In synthesis
Data colonialism describes a new form of asymmetry: societies, users and institutions generate data, while a small number of powerful actors extract, process and monetize that information at global scale. In the AI era, the issue is no longer only privacy. It is sovereignty, copyright, infrastructure and power over the conditions of knowledge production.
Questions this translation answers
- 1What does data colonialism mean in the AI era?
- 2How does data extraction create geopolitical asymmetry?
- 3Why do copyright, privacy and sovereignty converge in AI training debates?
- 4What can law do without blocking technological development?
The concept of data colonialism
Data colonialism is a way to describe the extraction of human experience as raw material for digital markets. People communicate, work, move, consume, learn and create online. Those traces become data, and data becomes economic and political power.
The term is provocative because it connects digital extraction to older structures of asymmetry. It does not mean the digital economy is identical to historical colonialism. It means that patterns of extraction, dependency and unequal value capture reappear in new technological forms.
In the AI era, the concept becomes even more relevant because models depend on massive amounts of data, computational infrastructure and global platforms capable of transforming information into predictive and generative systems.
The geopolitics of information
Information is now geopolitical infrastructure. Countries and companies with access to data, chips, cloud infrastructure and advanced models can shape markets, research, public debate and national security.
The asymmetry is clear. Many societies generate data, but only a few actors have the capacity to process it at scale, train frontier systems and capture the economic value.
For countries such as Brazil, the question is not whether to participate in the AI economy. The question is how to participate without becoming only a source of data, consumers and dependent infrastructure.
Copyright, authorship and AI training
AI training transforms the copyright debate. Texts, images, music, journalism, legal materials and academic work may become training inputs for systems that later compete in the same knowledge markets.
This creates a tension between innovation and remuneration. If every input requires individual licensing, AI development may become impractical. If no input requires recognition or compensation, creative and professional communities may subsidize the infrastructure that disrupts them.
The legal challenge is to design models of permission, transparency, collective licensing, opt-out, remuneration or public-interest exceptions that do not collapse into either technological paralysis or unchecked extraction.
Privacy and sovereignty
Privacy law, including Brazil's LGPD, addresses part of the problem by regulating personal-data processing. But data colonialism goes beyond individual privacy.
The broader issue is sovereignty over data flows, cloud dependence, public-sector procurement, local research capacity, language representation and the ability to audit technologies that shape social life.
A society can comply with privacy forms and still remain dependent on external infrastructures it does not understand, control or negotiate from a position of strength.
Platform power and value capture
Large platforms occupy strategic positions because they control interfaces, user relationships, advertising markets, cloud services, app ecosystems and increasingly AI layers.
That position allows them to extract data from many parts of social life and convert it into products, models and market intelligence. The value created by distributed users is centralized by infrastructure owners.

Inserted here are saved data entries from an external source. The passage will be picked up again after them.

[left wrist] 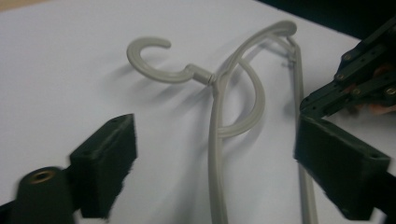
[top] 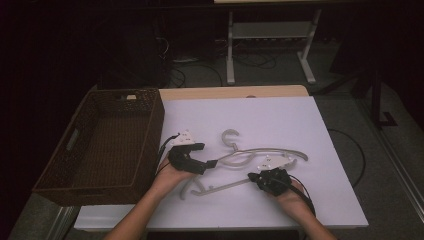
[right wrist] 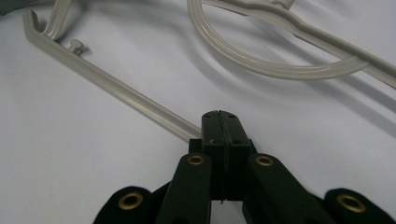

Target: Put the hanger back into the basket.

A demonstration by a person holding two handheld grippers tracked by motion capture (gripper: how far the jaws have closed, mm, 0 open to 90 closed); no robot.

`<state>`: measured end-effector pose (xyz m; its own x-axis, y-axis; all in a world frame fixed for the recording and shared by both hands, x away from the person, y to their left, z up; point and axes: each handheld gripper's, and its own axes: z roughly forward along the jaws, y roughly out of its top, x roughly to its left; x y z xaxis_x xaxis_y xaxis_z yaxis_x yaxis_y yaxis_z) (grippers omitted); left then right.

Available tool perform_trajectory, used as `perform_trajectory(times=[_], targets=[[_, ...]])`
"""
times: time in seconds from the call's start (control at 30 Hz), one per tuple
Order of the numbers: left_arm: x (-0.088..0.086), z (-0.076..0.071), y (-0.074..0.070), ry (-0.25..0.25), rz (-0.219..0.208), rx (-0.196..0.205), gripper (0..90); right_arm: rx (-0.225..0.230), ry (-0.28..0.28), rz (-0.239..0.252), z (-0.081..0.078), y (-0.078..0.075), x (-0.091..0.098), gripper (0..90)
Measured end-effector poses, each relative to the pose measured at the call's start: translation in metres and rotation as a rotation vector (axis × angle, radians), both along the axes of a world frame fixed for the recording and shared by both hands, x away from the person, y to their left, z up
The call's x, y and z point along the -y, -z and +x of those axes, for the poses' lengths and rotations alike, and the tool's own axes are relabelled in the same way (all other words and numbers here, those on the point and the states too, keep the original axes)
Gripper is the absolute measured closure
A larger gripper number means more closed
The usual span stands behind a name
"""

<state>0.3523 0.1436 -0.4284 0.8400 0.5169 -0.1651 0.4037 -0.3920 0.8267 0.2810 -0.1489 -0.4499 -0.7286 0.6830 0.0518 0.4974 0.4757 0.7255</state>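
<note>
I see the hanger (top: 260, 155) lying mid-frame on the table (top: 280, 115), the basket (top: 150, 130) at its left, my two grippers on the hanger's lower side.

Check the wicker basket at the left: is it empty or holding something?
Nearly empty. The high view shows the wicker basket with a bare dark floor, apart from one small pale item at its far wall; what that is, cannot tell.

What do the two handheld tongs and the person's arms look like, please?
Both the left tongs and the right tongs are black, with blocky jaw pads, brass-coloured pivot rivets, a pale three-cornered top plate and a trailing black cable. The forearms are bare, no sleeves.
</note>
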Motion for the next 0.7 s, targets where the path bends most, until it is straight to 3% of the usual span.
perform_trajectory(times=[0.2,0.23,0.4,0.53,0.7], targets=[[0.012,0.005,0.008,0.01,0.089,-0.02,19.0,0.002,0.0,0.002,0.0,0.0,0.0,89.6],[0.015,0.006,0.012,0.025,0.12,-0.029,25.3,0.002,0.0,0.004,0.0,0.0,0.0,89.6],[0.022,0.006,0.015,0.045,0.17,-0.026,34.0,0.007,-0.004,0.002,0.0,0.001,0.0,89.6],[0.025,0.008,0.017,0.054,0.185,-0.03,46.6,0.01,-0.006,0.001,0.0,0.001,0.0,89.6],[0.03,0.007,0.018,0.076,0.232,-0.017,53.5,0.008,-0.006,0.003,0.0,0.001,0.001,89.7]])
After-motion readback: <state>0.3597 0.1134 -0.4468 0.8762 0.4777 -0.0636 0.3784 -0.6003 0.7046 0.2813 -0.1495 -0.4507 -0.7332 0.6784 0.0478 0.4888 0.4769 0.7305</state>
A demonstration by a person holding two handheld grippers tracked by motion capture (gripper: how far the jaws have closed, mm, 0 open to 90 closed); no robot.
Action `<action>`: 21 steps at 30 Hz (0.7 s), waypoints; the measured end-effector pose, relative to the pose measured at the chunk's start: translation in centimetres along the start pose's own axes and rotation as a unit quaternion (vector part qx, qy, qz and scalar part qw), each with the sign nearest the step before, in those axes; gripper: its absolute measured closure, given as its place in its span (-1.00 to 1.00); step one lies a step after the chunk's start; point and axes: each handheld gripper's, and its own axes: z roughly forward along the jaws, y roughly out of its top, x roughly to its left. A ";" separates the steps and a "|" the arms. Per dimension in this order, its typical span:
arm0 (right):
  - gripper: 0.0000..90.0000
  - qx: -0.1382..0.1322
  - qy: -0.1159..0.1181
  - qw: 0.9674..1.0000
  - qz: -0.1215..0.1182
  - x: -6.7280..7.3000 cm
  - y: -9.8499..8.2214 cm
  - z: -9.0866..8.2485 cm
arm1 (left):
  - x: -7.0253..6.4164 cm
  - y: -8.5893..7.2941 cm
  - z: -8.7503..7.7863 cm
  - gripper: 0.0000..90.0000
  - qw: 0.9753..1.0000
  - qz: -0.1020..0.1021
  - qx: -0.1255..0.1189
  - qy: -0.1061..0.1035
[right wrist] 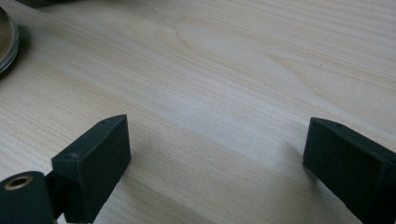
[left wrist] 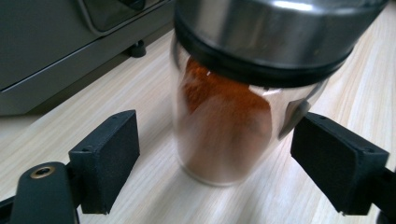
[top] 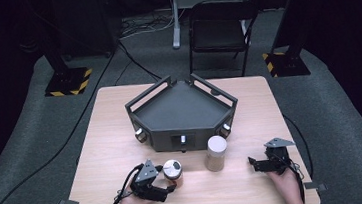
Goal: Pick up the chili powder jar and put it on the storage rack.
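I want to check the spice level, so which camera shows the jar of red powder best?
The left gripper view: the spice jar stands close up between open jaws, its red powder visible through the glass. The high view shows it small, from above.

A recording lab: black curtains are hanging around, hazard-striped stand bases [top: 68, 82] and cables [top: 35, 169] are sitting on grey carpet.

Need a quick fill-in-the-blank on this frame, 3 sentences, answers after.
1. The left gripper has its fingers on either side of a jar of ____ powder.
2. That jar's lid is made of ____.
3. The right gripper is open over bare ____.

Missing words: orange; metal; table
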 end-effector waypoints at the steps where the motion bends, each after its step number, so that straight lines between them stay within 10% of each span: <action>1: -0.86 0.000 0.000 1.000 0.000 0.0 0.0 0.0 | -0.1 0.0 0.1 -0.64 1.000 0.000 -0.001 0.002; 21: -0.86 0.000 0.000 1.000 0.000 0.0 0.0 0.0 | -2.2 0.2 1.3 -0.32 0.999 0.012 -0.021 0.031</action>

This is why competition law, data protection, copyright and consumer protection increasingly overlap. Each field sees one part of the same power structure.
A legal response without naive isolation
The answer is not digital isolation. Countries, universities, companies and legal professionals need access to global technology. The answer is negotiated participation with governance.
That includes data-protection enforcement, competition scrutiny, public procurement standards, investment in local capacity, transparency obligations, copyright debate and international cooperation.
Law should not romanticize technological dependence, but it should also avoid simplistic rejection of innovation. The task is to make participation more fair, accountable and sovereign.
Conclusion
Data colonialism names the political economy behind many legal debates about AI. Privacy, copyright, competition and sovereignty are not separate islands. They meet in the infrastructure of data extraction and model training.
For Brazil and other countries outside the main AI power centers, the central question is how to turn data, creativity and legal intelligence into negotiated value rather than passive extraction.
Key takeaways
- Data colonialism is a power problem, not only a privacy problem.
- AI intensifies disputes over who extracts data, who controls infrastructure and who captures value.
- Countries outside the main technology centers face dependency risks in cloud, models, chips and data governance.
- Law must balance innovation with rights, sovereignty and fair participation in the digital economy.
Translation note
Adapted for international readers. The text preserves the Brazilian strategic lens while explaining data colonialism as a global political-economy concept.